De nombreuses associations comme la nôtre s’interrogent sur la portée et le bien-fondé scientifique et juridique de ces nouvelles dispositions réglementaires. Elles constatent que ces mesures, pour autant qu’elles soient applicables, sont un très mauvais signal envoyé aux protecteurs de l’environnement, alors que la COP 23 a démarré à Bonn. Elles expriment à nouveau leurs doutes sur l’existence d’une réelle volonté politique de protéger la biodiversité, indissociable de la lutte contre le réchauffement climatique.
Dans un article commun récent (mars 2017) l’UGPE (Union Professionnelle du Génie Ecologique) et l’association «  Humanité et Biodiversité  » s’inquiètent, par exemple, de la possibilité de déclassifier volontairement des zones humides, afin d’en empêcher le classement ; «  cette décision induit un risque majeur de destruction à grande échelle d’espaces aujourd’hui occupés par une végétation hygrophile au profit d’espaces artificialisés  ».
Elles mettent également en avant le risque de condamnation des zones humides dégradées susceptibles de bénéficier de programmes de restauration, précipitant ainsi leur disparition, en contradiction totale avec la reconquête de la qualité des eaux (Directive Cadre européenne). Elles concluent que «  sur le plan technique, il est impossible de ne prétendre limiter les zones humides qu’au cas où celles-ci seraient caractérisées (…) par la présence simultanée des deux critères -sol et végétation- Il s’agirait d’une restriction abusive sur le plan scientifique  ». De son côté, « Eau France  »Â craint une remise en cause des inventaires réalisés dans le cadre des SAGE. Quant à la DREAL Auvergne-Rhône-Alpes, elle se contente de mentionner les deux conditions cumulatives fixées par le conseil d’Etat, sans aucun commentaire.

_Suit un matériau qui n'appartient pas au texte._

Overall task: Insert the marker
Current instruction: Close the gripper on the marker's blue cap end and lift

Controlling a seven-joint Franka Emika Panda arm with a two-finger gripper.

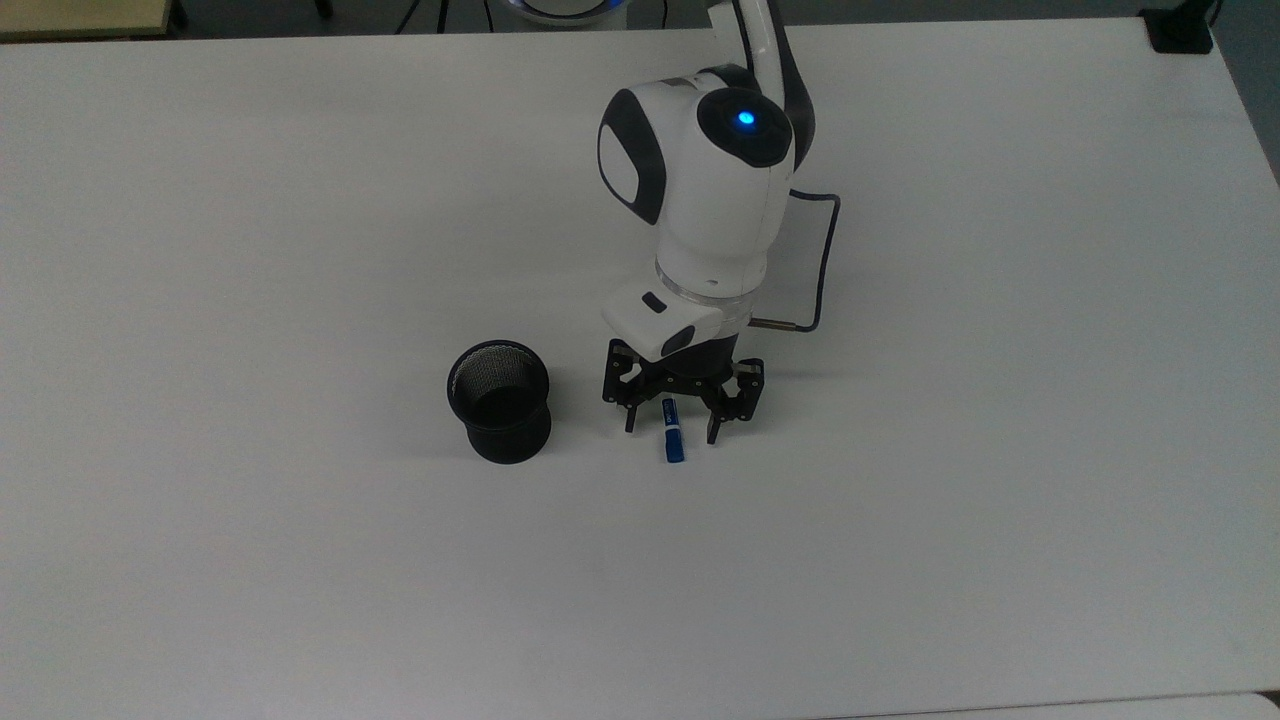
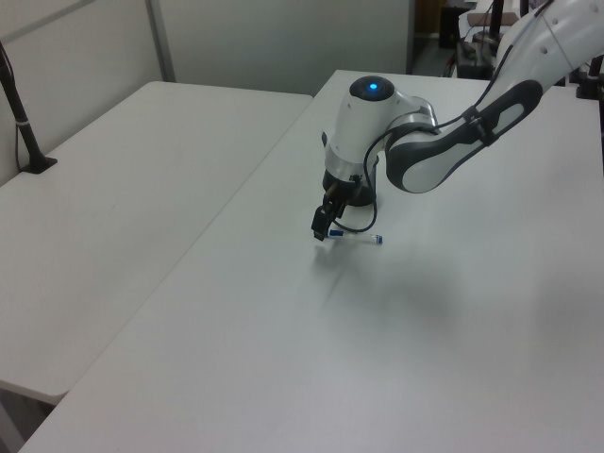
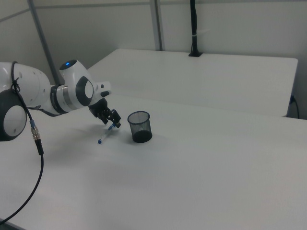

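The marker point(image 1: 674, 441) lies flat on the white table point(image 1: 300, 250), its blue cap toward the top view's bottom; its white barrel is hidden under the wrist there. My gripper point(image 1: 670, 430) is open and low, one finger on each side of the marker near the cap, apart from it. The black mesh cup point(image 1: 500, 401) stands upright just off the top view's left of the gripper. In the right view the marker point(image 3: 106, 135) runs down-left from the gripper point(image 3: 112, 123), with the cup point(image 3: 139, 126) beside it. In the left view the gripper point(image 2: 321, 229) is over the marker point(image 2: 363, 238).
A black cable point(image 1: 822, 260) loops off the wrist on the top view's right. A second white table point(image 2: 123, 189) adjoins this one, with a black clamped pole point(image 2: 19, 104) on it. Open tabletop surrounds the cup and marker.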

Le conseil d’Etat nous a fait savoir récemment qu’il estime recevable le recours déposé par le groupe «  Pierre&Vacances  », maître d’ouvrage du projet de Center-Parcs de Roybon, au titre de la loi sur l’eau, après avoir perdu en appel à Lyon fin 2016. Appliquée à la lettre, la nouvelle jurisprudence qui découle de la décision du 22 février peut conduire à une déclassification massive des zones humides répertoriées sur le site au moment de l’enquête publique, soit environ 76 ha.

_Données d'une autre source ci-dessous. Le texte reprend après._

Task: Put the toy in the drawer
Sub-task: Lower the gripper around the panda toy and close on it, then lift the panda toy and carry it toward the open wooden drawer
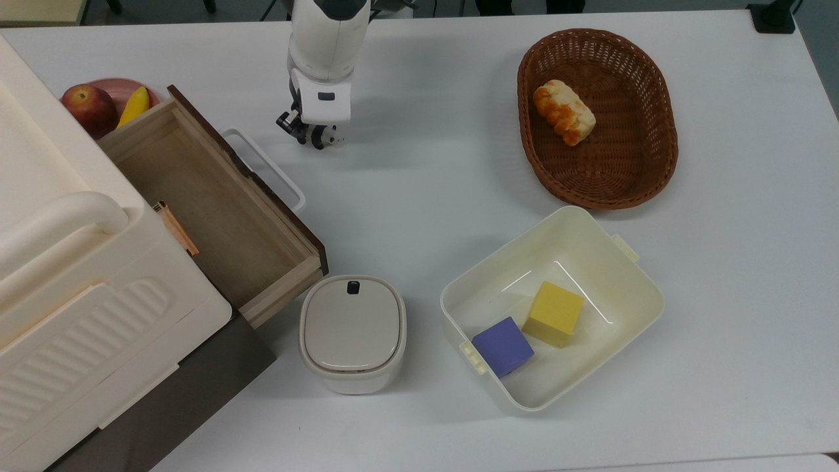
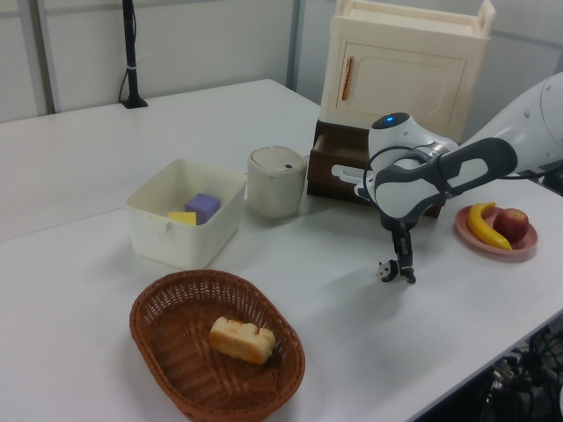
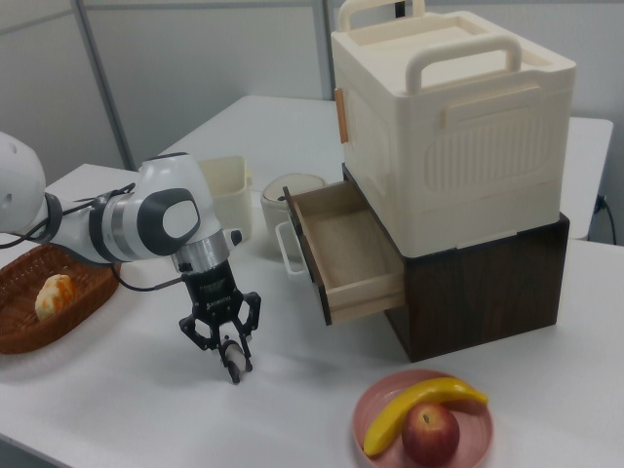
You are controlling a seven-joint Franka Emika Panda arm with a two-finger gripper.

Selon l’expert du tribunal administratif de Grenoble, ce sont en réalité de 110 à 120 ha qui sont menacés si l’on prend en compte les critères de fonctionnalité plus exigeants attachés à ces sols. Ces derniers sont en effet sur les aires d’alimentation (aquifère molassique du Bas-Dauphiné) qui doivent rester selon les scientifiques peu anthropisées pour conserver leur fonctionnalité. De son côté, le SDAGE (Schéma directeur d’aménagement et de gestion des eaux) Rhône-Méditerranée fait de l’ AEP (alimentation en eau potable) l’enjeu majeur de son action, en qualifiant cet ensemble de «  ressource majeure, d’enjeu régional, vulnérable et à préserver pour les générations futures  ».
Notre association (1) a souhaité par la présente vous alerter sur ce qu’elle considère comme un nouveau recul dans la mise en œuvre d’une politique de protection des espaces naturels sensibles, alors que ces derniers sont menacés de toutes part. Elle vous saurait gré d’une prise en considération des avis scientifiques sur la question des zones humides, et d’une explicitation des modalités d’application de la note technique visée en objet.